Exercise description — Retype the data exactly, from its first line to the line containing "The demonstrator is", including both, and skip any picture.

· · ·

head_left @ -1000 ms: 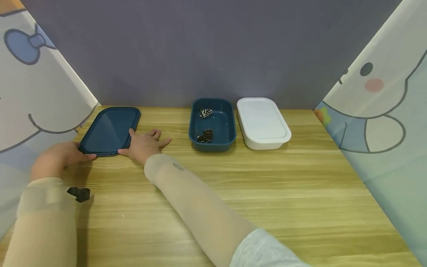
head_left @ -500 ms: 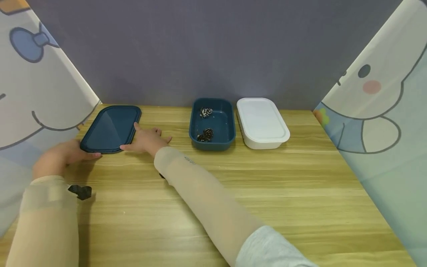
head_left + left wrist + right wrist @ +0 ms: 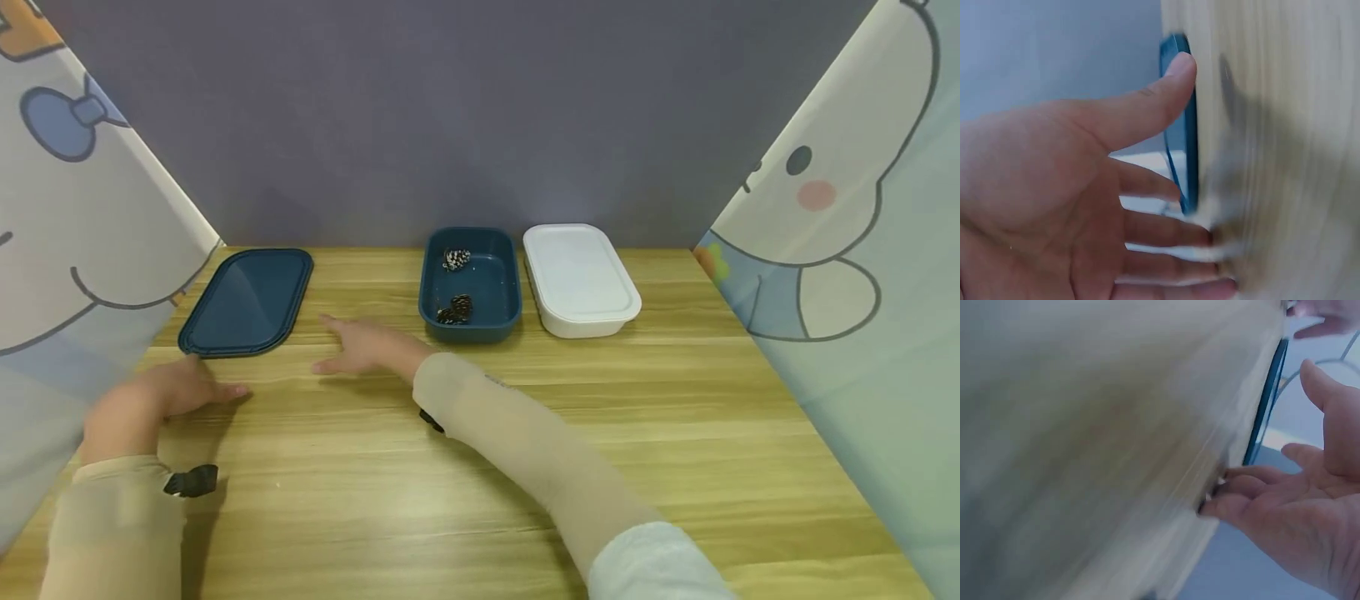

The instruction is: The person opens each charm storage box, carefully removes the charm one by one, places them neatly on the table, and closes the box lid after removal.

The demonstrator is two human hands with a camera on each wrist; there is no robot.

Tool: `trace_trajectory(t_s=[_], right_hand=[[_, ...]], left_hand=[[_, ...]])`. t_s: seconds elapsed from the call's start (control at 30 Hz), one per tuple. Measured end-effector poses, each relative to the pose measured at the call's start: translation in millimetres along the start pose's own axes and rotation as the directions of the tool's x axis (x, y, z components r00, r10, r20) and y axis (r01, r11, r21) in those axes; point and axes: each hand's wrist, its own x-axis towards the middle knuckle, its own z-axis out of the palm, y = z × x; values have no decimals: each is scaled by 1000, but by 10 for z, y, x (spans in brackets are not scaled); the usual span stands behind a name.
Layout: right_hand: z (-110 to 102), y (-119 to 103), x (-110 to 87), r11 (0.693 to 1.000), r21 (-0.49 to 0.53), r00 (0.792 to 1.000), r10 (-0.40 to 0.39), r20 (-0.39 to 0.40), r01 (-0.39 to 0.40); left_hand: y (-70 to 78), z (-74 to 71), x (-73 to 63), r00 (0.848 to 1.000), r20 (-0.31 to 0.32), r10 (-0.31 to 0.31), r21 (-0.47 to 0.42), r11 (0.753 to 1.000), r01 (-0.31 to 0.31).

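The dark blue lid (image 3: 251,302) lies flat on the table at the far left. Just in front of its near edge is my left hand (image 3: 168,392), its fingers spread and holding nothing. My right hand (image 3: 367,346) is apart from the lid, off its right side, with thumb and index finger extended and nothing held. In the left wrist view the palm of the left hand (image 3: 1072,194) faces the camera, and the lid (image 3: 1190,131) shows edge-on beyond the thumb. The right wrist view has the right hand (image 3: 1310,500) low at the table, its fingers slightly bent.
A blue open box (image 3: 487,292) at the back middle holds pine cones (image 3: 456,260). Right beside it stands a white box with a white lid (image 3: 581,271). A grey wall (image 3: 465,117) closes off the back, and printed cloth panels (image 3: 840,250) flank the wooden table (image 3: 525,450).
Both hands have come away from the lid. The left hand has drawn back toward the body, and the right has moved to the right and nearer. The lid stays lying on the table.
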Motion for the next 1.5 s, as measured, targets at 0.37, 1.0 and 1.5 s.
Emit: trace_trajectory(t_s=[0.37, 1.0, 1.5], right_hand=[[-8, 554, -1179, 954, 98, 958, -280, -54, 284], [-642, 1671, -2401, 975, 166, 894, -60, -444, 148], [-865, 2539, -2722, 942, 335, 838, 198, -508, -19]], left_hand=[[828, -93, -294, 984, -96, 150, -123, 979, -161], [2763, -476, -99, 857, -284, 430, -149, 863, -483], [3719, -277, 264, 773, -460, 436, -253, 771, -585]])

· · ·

Response for this exercise —
head_left @ -1000 ms: 
head_left @ -500 ms: 
head_left + left wrist + right wrist @ +0 ms: 

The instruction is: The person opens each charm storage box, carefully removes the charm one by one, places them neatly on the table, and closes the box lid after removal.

The demonstrator is two human hands with a camera on each wrist; there is no robot.

That concludes the output for this exercise.